Source material
- - - - -
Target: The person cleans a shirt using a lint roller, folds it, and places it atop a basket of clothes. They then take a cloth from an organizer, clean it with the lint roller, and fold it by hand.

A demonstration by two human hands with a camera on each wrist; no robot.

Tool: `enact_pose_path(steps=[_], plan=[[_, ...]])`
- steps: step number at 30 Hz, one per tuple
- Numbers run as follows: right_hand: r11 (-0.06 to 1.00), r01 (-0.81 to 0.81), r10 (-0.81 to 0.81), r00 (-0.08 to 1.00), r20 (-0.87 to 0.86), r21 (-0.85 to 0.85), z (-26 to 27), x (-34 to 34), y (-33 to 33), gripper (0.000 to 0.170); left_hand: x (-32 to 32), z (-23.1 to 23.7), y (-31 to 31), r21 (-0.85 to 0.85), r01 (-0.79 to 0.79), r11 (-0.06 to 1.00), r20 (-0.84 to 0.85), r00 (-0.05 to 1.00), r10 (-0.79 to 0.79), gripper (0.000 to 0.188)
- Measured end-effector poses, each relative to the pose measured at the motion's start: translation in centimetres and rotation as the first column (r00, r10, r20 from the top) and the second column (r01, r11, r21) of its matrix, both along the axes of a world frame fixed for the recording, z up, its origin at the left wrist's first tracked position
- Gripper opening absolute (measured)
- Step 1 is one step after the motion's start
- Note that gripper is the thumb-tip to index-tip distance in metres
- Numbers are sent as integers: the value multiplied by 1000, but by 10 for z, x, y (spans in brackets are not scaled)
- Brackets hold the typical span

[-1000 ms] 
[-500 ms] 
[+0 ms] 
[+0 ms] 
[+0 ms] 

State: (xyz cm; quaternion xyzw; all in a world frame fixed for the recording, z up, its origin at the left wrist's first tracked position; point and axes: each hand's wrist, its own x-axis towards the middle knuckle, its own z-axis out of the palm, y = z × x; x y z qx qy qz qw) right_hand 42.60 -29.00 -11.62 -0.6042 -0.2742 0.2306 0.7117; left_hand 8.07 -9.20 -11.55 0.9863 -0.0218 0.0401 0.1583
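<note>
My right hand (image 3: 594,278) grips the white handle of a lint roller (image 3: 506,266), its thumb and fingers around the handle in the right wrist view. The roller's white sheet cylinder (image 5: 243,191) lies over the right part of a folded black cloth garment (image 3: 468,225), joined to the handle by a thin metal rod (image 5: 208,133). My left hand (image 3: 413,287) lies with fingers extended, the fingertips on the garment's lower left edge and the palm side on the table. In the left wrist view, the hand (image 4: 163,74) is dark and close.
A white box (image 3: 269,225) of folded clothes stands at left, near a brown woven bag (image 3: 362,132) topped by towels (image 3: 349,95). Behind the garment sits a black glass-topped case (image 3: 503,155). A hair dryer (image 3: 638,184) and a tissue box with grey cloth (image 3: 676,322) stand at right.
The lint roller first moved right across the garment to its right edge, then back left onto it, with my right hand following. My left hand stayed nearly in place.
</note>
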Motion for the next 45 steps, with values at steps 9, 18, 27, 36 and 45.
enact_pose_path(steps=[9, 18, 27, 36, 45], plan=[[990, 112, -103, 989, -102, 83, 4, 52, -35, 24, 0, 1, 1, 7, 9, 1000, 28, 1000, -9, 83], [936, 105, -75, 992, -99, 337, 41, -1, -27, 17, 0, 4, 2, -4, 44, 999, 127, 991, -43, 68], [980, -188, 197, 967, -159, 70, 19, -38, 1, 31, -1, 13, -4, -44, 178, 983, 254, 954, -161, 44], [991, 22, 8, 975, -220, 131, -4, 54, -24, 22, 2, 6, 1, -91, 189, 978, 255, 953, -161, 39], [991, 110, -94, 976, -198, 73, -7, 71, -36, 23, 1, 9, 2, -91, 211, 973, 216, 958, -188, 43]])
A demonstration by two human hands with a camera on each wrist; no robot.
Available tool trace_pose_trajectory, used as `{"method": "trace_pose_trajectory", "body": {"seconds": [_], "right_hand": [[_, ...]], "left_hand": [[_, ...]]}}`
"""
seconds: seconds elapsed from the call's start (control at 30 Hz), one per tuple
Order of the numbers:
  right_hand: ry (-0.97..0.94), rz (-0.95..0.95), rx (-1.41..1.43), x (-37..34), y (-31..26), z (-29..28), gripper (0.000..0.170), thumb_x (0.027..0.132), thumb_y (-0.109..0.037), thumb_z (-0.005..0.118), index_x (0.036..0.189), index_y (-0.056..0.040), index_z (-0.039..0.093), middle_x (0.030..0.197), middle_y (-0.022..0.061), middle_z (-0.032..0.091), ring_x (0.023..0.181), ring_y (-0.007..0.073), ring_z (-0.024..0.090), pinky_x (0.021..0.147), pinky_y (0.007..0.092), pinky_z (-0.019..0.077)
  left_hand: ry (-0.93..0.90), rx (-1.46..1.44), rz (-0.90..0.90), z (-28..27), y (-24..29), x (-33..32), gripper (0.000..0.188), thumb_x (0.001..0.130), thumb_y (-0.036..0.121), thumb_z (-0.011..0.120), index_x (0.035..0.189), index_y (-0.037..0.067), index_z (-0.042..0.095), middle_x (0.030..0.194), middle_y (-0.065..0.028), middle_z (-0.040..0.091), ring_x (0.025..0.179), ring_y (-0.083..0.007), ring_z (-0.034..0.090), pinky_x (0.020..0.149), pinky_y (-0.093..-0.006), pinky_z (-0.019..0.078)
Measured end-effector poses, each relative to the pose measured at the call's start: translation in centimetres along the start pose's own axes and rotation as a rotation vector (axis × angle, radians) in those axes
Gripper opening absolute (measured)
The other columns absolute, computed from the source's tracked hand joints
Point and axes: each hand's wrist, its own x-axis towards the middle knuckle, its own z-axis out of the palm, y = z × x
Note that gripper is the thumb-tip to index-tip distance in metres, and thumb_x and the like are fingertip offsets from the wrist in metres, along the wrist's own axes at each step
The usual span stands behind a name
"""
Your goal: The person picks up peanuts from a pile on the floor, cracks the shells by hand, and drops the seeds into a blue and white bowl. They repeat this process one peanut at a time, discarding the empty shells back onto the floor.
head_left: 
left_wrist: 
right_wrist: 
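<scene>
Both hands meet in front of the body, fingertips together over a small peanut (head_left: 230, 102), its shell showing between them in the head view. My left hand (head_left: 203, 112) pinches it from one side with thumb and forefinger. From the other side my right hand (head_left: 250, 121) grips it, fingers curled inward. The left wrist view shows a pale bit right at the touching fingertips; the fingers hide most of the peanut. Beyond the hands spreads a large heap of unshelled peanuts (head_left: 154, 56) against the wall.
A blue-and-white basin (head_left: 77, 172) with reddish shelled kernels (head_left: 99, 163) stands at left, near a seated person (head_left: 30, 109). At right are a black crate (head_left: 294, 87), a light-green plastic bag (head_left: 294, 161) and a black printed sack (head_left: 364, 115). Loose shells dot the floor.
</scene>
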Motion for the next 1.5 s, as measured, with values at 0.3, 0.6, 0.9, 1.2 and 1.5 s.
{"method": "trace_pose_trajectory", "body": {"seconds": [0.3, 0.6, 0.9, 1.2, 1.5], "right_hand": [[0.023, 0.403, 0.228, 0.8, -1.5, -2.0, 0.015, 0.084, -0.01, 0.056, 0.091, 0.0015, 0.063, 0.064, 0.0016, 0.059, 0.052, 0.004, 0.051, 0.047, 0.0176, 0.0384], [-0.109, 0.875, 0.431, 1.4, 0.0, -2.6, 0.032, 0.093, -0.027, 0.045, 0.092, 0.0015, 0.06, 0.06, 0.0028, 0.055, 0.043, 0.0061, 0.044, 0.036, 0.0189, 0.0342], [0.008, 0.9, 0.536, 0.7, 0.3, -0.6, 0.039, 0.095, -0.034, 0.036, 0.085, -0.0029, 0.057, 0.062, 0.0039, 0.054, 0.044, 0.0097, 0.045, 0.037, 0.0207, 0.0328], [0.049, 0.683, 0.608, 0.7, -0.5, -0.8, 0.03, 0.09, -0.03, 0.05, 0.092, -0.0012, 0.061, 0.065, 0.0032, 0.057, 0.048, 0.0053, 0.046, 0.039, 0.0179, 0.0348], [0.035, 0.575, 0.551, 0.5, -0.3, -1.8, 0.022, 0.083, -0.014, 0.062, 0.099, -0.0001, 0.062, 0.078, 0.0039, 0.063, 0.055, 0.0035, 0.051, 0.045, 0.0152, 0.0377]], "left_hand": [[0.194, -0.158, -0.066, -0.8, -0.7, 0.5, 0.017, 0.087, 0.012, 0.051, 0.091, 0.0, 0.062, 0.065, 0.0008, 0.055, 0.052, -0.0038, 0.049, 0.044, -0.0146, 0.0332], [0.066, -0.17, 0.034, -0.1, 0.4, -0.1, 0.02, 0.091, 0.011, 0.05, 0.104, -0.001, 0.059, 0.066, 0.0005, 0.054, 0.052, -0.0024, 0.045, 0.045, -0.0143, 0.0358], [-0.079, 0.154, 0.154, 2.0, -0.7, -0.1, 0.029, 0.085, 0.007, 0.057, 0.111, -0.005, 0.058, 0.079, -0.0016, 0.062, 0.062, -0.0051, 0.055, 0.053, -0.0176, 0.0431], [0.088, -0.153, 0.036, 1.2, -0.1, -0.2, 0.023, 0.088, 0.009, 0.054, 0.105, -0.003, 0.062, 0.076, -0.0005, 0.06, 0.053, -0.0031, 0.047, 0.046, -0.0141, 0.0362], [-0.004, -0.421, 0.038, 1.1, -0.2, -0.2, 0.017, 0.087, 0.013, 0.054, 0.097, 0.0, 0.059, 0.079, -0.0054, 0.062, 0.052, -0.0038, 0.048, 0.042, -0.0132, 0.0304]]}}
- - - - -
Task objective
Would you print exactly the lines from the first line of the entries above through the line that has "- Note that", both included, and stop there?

Solution to the problem
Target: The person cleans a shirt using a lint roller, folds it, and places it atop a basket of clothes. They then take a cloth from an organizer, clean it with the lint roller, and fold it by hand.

A demonstration by two human hands with a camera on each wrist; no robot.

Tool: `enact_pose_path(steps=[_], plan=[[_, ...]])`
- steps: step number at 30 Hz, one per tuple
- Numbers run as follows: right_hand: r11 (-0.06 to 1.00), r01 (-0.81 to 0.81), r10 (-0.81 to 0.81), r00 (-0.08 to 1.00), r20 (-0.87 to 0.86), r21 (-0.85 to 0.85), z (-26 to 27), x (-34 to 34), y (-33 to 33), gripper (0.000 to 0.170); left_hand: x (-32 to 32), z (-23.1 to 23.7), y (-31 to 31), r21 (-0.85 to 0.85), r01 (-0.79 to 0.79), r11 (-0.06 to 1.00), r20 (-0.84 to 0.85), r00 (-0.05 to 1.00), r10 (-0.79 to 0.79), gripper (0.000 to 0.188)
- Measured end-effector poses, each relative to the pose measured at the motion's start: translation in centimetres and rotation as the first column (r00, r10, r20 from the top) and the second column (r01, r11, r21) of its matrix, both along the axes of a world frame fixed for the recording, z up, its origin at the left wrist's first tracked position
- Gripper opening absolute (measured)
- Step 1 is one step after the motion's start
- Note that gripper is the thumb-tip to index-tip distance in metres

The full output has already been given.